Additive manufacturing, known as 3D printing, is transforming the aerospace industry by enabling the creation of complex components with optimized geometries and advanced materials. This technology, which builds three-dimensional parts by layering polymer, metal, or ceramic materials, is key to manufacturing lightweight, intricate, and customized pieces, enhancing aircraft efficiency and safety.
Additive manufacturing has found diverse applications in the aerospace industry, from producing structural components to airflow ducts and engine parts. Its ability to create complex internal structures reduces component weight without sacrificing strength, allowing for innovative shapes not feasible with conventional methods.
This technology offers significant advantages such as reduced development and manufacturing time, eliminating complex assembly processes, and enabling the integration of multiple functions into a single piece, thereby reducing overall weight and saving fuel. It facilitates part customization according to specific needs, optimizing performance and efficiency, as well as the production of prototypes and spare parts, reducing costs and manufacturing times.
Despite its advantages, additive manufacturing faces challenges in material and process certification, surface finishes, regulations, and quality control. However, it is expected that with technological advancements and collaboration between industry, academia, and regulatory bodies, additive manufacturing will play a crucial role in aerospace component production, driving more efficient, safer, and sustainable aircraft.
Real application in the LILIUM project: Acoustic liners manufacturing using SLA technology.
Aernnova is immersed in the design and manufacturing of the wing, canard and flaps of the Lilium Jet. The Lilium Jet is a fully electric vertical take-off and landing aircraft, designed to offer leading capacity, low noise levels, and high performance with zero operational emissions, developed by Lilium Aviation.

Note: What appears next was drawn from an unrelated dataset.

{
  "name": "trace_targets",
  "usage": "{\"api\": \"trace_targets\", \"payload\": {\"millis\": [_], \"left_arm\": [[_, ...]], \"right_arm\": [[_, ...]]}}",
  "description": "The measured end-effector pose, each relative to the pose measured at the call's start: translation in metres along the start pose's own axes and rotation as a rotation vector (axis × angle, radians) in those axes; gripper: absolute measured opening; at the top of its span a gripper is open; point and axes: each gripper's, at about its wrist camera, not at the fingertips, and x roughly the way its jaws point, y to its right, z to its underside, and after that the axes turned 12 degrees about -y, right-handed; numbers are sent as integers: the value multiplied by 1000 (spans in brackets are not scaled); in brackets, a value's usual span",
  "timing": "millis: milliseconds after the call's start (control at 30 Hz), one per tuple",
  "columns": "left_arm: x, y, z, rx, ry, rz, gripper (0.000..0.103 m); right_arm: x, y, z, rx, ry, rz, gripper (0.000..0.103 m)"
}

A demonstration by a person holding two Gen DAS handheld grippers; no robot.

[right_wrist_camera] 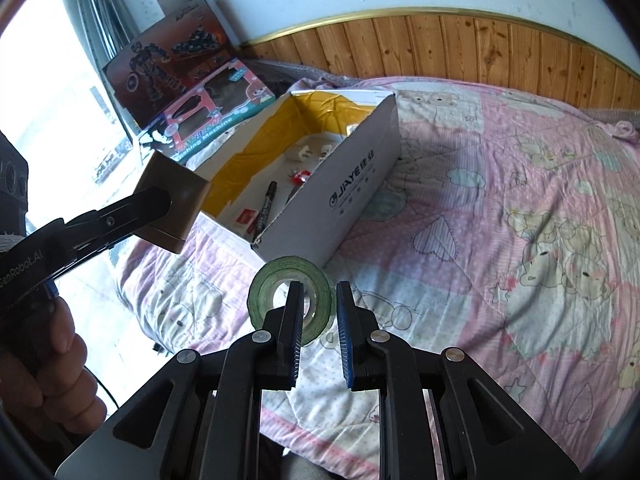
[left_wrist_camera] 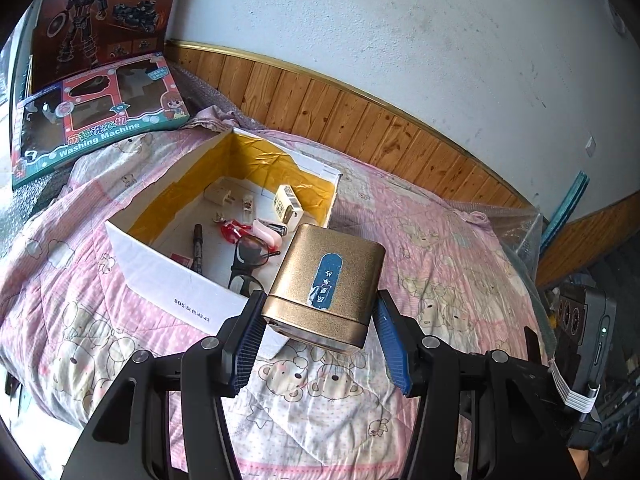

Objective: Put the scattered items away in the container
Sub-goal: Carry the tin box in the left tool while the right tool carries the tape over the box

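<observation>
Slippage is the risk: the left gripper jaws pinch a smooth, rounded gold tin near its lid, above the box's near corner. Right gripper jaws straddle a green tape roll's wall on the soft quilted bed, apparently clamped.
</observation>
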Motion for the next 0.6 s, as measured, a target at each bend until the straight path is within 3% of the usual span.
{"api": "trace_targets", "payload": {"millis": [600], "left_arm": [[4, -42, -49, -59, 30, -46, 55]], "right_arm": [[11, -14, -41, -38, 1, -28, 16]]}}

The project includes several innovative activities in engineering and manufacturing, such as acoustic tests to assess engine noise during takeoff and landing, drainage tests for acoustic components, and duct behavior at different revolutions. Noise reduction is crucial for the aerospace industry and the environment. Noise during takeoffs and landings can affect human health, community well-being, and wildlife, posing a problem of noise pollution. Lilium Jet has designed motor ducts with acoustic linings that capture and dissipate noise before it spreads. The low noise signature allows for operations in urban areas. Duct housings and linings contain noise, unlike open propellers. This innovation contributes to environmental sustainability and improves social acceptance of aviation and airport infrastructure.
The purpose of the test is to verify the aeroacoustic performance of perforated and sandwich composition linings, as well as to develop and verify the manufacturing methods for composite linings. Each composite lining will be manufactured by bonding 2 sheets to a lightweight honeycomb core.

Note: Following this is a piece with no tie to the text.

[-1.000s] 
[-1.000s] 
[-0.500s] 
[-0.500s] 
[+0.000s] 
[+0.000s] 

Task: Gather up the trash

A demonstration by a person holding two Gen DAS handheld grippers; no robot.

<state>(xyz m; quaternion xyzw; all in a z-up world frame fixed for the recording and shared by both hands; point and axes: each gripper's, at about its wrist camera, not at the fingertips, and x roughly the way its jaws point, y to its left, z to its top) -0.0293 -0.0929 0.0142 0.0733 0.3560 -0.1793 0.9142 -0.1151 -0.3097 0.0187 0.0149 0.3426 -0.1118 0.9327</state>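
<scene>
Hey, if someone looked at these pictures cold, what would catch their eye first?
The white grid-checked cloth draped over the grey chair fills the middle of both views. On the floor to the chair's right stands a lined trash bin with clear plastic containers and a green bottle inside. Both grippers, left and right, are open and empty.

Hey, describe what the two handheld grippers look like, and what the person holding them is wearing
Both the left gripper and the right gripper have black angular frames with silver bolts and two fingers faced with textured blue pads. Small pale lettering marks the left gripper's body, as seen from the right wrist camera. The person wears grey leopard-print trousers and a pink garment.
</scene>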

The noise absorption is based on 6 composite acoustic diffusers consisting of a micro-perforated layer serving as a composite acoustic barrier, with holes of 1 mm diameter spaced at a specific distance fulfilling a requirement of noise penetration density based on the exposed area (front, middle, or rear) and a surface finish of Ra 1.6. The other layer is composed of a sandwich structure honeycomb with walls of 0.8 mm thickness that perfectly fit with the location of the micro-perforated sheet, aligning it with the holes to allow noise to pass through.

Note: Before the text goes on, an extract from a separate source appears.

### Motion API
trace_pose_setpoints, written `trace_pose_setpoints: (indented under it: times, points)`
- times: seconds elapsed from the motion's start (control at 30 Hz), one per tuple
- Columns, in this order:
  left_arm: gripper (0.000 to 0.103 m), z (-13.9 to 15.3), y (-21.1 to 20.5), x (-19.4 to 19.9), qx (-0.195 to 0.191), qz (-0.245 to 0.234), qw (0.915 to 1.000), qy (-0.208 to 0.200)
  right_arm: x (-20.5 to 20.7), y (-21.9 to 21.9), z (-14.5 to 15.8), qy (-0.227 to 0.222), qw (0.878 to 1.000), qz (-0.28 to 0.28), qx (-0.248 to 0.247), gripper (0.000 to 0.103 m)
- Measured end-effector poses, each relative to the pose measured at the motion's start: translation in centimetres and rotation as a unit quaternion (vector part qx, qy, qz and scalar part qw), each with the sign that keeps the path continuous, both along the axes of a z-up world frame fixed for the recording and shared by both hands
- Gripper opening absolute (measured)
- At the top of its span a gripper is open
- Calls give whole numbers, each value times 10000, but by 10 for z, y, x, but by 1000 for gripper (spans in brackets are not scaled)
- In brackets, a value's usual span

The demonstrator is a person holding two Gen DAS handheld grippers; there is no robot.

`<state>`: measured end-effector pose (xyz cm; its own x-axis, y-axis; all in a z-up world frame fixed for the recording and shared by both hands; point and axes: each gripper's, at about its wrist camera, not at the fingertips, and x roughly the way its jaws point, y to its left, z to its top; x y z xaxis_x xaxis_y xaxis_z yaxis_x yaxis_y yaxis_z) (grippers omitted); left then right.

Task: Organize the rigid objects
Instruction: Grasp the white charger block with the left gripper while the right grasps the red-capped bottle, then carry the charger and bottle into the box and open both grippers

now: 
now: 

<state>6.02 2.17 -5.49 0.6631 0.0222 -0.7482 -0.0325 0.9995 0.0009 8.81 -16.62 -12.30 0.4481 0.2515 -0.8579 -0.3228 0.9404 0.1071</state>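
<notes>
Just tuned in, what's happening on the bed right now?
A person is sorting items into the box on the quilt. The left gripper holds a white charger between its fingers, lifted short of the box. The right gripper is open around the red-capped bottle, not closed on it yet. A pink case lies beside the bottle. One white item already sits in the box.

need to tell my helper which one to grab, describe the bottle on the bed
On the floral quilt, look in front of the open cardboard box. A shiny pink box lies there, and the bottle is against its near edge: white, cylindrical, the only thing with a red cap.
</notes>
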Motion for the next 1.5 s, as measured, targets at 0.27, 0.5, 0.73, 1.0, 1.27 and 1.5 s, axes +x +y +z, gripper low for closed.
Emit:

The test results would aid in understanding the aeroacoustic performance of composite linings and comparing it with available numerical estimations. Additionally, this campaign will assist in developing and validating the manufacturing concept and assessing manufacturing-related impacts on aeroacoustics.
The starting point for the interior ducts is composite material, a commercial core. Aernnova Engineering Division (hereafter AED), in collaboration with Lilium, proposed utilizing additive manufacturing due to the complexity of the surfaces and the challenging integration of noise absorption components. After exploring various alternatives and considering Lilium’s requirements, AED opted for the finishes and precision offered by SLA technology with a transparent polymer material WaterShed®XC 11122.
In the final phase, the prototype printing has been completed for the drainage study named “Environmental Test Specimen,” aiming to demonstrate the water evacuation capacity of the engine during “cruise” and “hover” flight phases. Drainage holes have been added to the bottom of the acoustic diffusers (“slotting”) according to the data provided by Lilium for prototype drainage.